The new Astronomical Plate Archive of the South African Sky is now based in the School of Physics and is the result of a joint effort by the Wits Centre for Astrophysics and the Astronomical Society of Southern Africa (ASSA) to find a permanent home for dozens of historically important photographic plates.

These glass plates are examples of old photographic techniques and how telescopes were used some 100 years ago. There is a 1910 plate depicting Halley’s Comet with its magnificent tale as it brushes especially close past Earth. As well as extraordinary detailed photographic plates from 1922 of one of the phases of the Moon in the southern skies – a beautiful image of the craters.

How these plates were saved

The CSIR (Council for Scientific and Industrial Research) was the custodian of the plates but some years ago, realising that the plates could be destroyed, Alec Jamieson from the Astronomical Society of Southern Africa Johannesburg Centre (ASSAJhb) collected the plates and arranged temporary storage.

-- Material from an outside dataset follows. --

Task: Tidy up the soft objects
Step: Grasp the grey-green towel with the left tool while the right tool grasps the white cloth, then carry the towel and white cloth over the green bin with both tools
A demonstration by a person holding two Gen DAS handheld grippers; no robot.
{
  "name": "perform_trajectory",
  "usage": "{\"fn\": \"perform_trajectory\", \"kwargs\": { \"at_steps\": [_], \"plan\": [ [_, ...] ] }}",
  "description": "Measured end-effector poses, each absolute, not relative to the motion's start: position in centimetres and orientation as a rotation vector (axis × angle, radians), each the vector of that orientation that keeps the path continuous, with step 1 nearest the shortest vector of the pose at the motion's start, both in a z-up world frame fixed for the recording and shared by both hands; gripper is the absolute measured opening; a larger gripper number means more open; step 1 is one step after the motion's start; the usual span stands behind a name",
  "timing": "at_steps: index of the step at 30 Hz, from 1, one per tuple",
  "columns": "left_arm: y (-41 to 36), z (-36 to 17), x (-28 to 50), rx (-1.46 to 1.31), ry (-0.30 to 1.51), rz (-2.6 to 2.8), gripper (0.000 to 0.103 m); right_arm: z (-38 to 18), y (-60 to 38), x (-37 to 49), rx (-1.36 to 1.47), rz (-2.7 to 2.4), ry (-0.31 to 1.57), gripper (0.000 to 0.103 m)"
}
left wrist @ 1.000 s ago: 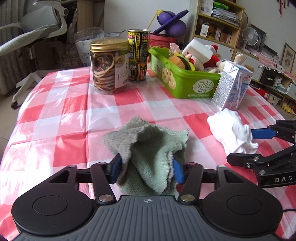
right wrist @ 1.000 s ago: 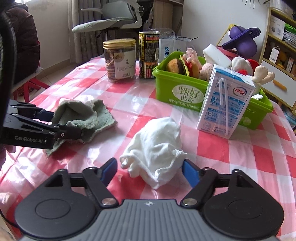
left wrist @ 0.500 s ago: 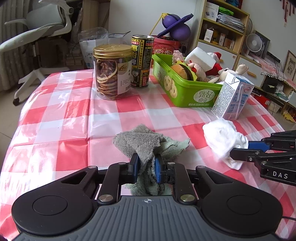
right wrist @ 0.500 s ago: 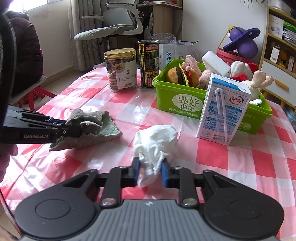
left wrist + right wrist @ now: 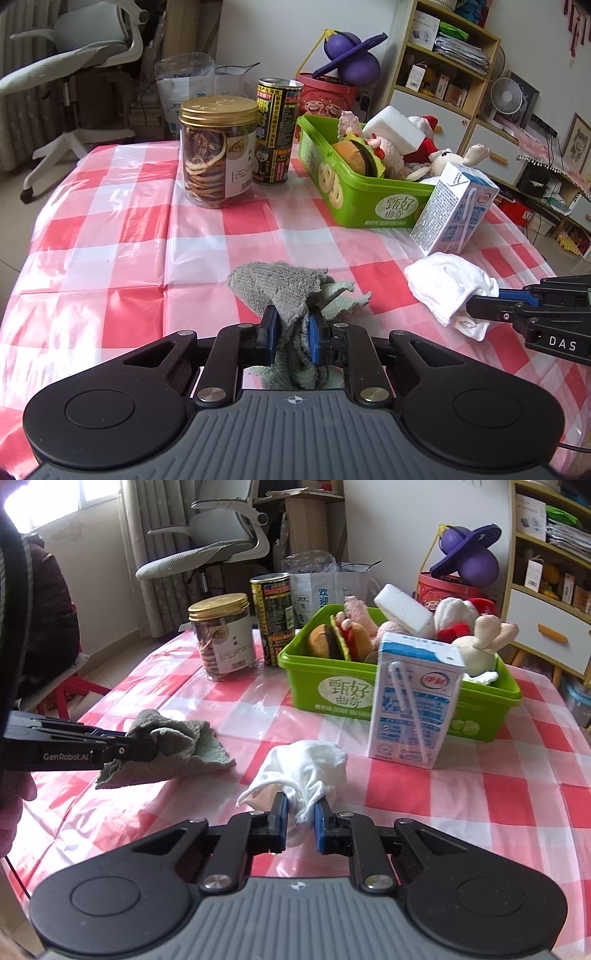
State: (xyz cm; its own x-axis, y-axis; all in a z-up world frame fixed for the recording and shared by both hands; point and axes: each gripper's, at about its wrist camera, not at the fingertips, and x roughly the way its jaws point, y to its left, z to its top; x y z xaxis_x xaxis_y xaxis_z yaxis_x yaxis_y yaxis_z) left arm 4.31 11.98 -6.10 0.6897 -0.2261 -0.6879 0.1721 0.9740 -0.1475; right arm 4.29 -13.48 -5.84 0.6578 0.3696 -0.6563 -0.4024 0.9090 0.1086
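Green towel [image 5: 286, 291] sits bunched at 6 o'clock in my left view, pinched between the blue pads of my left gripper [image 5: 291, 334], whose jaws are clamped tight on its folds; part of the towel trails onto the red-and-white checked tablecloth [image 5: 110, 236]. Seen from my right camera, that same towel [image 5: 173, 746] lies at 9 o'clock with one flap spread flat on the cloth. My right gripper [image 5: 299, 821] is closed on the white cloth [image 5: 306, 768], a crumpled wad at 6 o'clock in its own view and at 3 o'clock in the left view [image 5: 447, 288]. Just beyond the white cloth, toward 1 o'clock, stands a milk carton [image 5: 413, 701], upright, with a straw on its front. Behind the carton is the green plastic bin [image 5: 332, 686], holding a plush hamburger [image 5: 332, 640], a white sponge block [image 5: 402, 609], a Santa plush [image 5: 461, 616] and a cream rabbit plush [image 5: 484, 642]. At 11 o'clock stand a gold-lidded jar of dried slices [image 5: 225, 638] and a tall black-and-yellow can [image 5: 271, 620], side by side and upright. An office chair [image 5: 207, 550] stands past the table's far edge.
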Motion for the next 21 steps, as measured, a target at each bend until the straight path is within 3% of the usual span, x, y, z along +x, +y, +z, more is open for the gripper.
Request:
{"fn": "perform_trajectory", "kwargs": {
  "at_steps": [21],
  "plan": [
    [8.9, -2.9, 5.9, -0.170, 0.722, -0.279, 0.015, -3.3, -21.1, 4.9, 0.116, 0.311, 0.679, 0.008]
  ]
}}
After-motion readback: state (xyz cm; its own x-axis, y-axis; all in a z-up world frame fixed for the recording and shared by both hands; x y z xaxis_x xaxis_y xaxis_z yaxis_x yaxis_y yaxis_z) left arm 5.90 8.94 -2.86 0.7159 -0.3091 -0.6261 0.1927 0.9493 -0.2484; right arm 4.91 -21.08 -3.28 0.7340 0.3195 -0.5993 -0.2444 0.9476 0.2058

Efforts to set up a suitable storage facility at the Johannesburg Observatory was problematic and the longer the plates remained on site the less likely they were to survive.

ASSAJhb subsequently brought this to the attention of Professors John Carter (Head of School) and Sergio Colafrancesco, DST-NRF SKA Chair of Radio Astronomy, in the School of Physics.

Astronomical Plate Archive inaugurated at Wits University

Historical treasure of astronomy for South Africa

Colafrancesco, together with Jamieson and Jerome Jooste (Chairman of the ASSAJhb), immediately realised that the plates are part of the unique Astronomical Plate Archive started in 1909 by Robert Innes, the director of the then Transvaal Observatory in Johannesburg, and that it needed to be preserved for historical, cultural and research purposes.

“This is a very important historical record of photographic plates of the southern skies,” Colafrancesco said at the inauguration of the Astronomical Plate Archive at Wits.

“I am impressed by the astronomical and photographical quality of these glass plates. High-definition digitisation techniques will now allow comparisons to be made with the historical observations of the southern African skies and the present plethora of multi-frequency data in the search for long time-scale transient phenomena,” he said. 

Former chairman of the ASSA, Brian Fraser, also presented an overview of astronomical observatories in South Africa, detailing the major observatories, both professional and amateur, dating back over the past 150 years: From the Royal Observatory at the Cape, the Yale Observatory on the Wits campus, major observatories in Bloemfontein and Johannesburg to the South African Astronomical Observatory (SAAO) at Sutherland and the magnificent Southern African Large Telescope (SALT).

A generous donation by Wits alumna and former head of Architecture at the old Wits Technikon, Hillary Veale, allowed for the Archive to be established and will contribute to the unique astronomical research potential in the southern hemisphere.